# What you have to do
Look through the records and copy every line in which "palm" appears.

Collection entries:
************

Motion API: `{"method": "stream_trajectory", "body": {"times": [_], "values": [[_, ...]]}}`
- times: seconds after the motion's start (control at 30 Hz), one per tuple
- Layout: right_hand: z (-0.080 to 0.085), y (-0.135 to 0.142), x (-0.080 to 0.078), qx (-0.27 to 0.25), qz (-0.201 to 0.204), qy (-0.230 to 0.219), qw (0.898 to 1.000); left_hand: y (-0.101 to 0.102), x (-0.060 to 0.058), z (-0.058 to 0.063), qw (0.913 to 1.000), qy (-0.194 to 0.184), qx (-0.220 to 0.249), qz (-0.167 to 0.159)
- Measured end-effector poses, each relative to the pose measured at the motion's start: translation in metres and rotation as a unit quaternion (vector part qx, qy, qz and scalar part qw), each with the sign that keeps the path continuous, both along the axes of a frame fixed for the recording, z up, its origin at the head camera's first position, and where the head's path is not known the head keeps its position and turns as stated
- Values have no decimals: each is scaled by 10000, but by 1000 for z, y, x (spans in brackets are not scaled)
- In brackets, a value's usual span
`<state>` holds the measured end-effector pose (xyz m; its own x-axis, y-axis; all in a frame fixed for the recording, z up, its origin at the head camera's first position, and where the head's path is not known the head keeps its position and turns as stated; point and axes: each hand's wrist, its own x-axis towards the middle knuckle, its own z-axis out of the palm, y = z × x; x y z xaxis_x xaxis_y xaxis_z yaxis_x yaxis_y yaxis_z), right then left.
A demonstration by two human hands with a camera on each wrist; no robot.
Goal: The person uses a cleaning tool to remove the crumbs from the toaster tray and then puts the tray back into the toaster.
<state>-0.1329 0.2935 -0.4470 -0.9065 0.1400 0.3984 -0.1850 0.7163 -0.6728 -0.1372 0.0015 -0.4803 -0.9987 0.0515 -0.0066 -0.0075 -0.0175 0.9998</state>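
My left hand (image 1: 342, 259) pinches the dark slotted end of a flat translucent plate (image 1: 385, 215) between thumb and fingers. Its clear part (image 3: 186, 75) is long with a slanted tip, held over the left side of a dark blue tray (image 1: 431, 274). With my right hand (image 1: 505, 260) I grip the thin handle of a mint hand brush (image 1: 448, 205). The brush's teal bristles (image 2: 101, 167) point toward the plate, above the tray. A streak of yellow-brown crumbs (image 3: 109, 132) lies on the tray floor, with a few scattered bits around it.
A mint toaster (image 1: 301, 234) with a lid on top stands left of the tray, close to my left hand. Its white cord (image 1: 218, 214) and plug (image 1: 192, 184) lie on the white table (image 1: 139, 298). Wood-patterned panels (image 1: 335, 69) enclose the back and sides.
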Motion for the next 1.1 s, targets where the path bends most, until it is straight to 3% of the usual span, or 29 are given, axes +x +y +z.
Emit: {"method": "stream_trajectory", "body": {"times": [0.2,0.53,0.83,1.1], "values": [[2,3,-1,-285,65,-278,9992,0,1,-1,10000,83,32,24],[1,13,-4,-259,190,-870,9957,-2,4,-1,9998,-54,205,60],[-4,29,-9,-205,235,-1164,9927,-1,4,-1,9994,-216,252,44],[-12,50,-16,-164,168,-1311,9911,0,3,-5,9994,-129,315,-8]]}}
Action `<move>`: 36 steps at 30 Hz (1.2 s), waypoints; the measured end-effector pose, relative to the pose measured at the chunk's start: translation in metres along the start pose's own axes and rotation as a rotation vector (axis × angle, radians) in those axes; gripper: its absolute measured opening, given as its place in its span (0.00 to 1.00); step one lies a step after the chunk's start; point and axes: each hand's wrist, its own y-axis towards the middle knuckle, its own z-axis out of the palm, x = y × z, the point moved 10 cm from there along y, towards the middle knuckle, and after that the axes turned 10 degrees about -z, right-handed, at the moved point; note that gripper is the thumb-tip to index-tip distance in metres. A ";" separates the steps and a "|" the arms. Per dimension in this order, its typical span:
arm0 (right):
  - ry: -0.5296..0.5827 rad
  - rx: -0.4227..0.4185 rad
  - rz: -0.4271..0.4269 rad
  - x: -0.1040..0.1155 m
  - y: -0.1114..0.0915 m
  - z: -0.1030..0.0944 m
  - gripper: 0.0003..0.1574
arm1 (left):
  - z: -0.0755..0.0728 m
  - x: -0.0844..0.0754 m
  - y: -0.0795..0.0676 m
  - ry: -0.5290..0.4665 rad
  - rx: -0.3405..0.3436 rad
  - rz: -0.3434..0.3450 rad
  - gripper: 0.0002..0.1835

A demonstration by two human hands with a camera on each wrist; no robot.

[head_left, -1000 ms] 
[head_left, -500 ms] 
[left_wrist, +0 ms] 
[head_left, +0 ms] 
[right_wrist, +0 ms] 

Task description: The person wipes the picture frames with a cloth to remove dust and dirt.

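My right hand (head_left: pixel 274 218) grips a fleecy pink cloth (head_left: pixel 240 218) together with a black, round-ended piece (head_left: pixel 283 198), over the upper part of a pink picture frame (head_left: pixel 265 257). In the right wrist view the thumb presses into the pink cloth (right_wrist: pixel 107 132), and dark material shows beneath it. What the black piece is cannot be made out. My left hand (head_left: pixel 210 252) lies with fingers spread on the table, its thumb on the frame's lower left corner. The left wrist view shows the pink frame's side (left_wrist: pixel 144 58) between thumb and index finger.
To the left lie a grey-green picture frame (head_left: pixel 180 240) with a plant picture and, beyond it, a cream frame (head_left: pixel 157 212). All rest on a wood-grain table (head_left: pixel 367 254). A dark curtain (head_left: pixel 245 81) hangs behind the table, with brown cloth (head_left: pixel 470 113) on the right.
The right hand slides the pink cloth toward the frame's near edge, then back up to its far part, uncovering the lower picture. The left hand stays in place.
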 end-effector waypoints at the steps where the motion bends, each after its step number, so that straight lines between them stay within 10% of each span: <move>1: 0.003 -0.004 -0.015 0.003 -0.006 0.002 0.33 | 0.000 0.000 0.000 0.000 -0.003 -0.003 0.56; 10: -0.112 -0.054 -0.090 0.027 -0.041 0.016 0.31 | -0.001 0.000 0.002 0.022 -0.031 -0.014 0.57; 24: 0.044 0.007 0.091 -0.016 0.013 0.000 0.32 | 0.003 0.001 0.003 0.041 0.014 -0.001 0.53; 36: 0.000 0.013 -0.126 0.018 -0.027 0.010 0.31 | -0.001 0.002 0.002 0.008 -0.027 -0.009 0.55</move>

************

# Task solution
`<state>` holds the measured end-effector pose (xyz m; its own x-axis, y-axis; all in a frame fixed for the recording, z up, its origin at the head camera's first position, and where the head's path is not known the head keeps its position and turns as stated; point and axes: each hand's wrist, its own x-axis towards the middle knuckle, its own z-axis out of the palm, y = z × x; x y z xaxis_x xaxis_y xaxis_z yaxis_x yaxis_y yaxis_z), right then left.
Action `<move>`: 36 steps at 30 Hz (1.2 s), waypoints; the measured end-effector pose, relative to the pose measured at the chunk's start: translation in metres along the start pose's own axes and rotation as a rotation vector (axis × angle, radians) in those axes; gripper: its absolute measured opening, given as its place in its span (0.00 to 1.00); step one lies a step after the chunk's start; point and axes: each hand's wrist, its own y-axis towards the middle knuckle, its own z-axis out of the palm, x = y × z, the point moved 10 cm from there along y, towards the middle knuckle, and after that the axes turned 10 degrees about -z, right-handed, at the moved point; note that gripper is the thumb-tip to index-tip distance in metres. A ";" separates the steps and a "|" the arms. Per dimension in this order, its typical span:

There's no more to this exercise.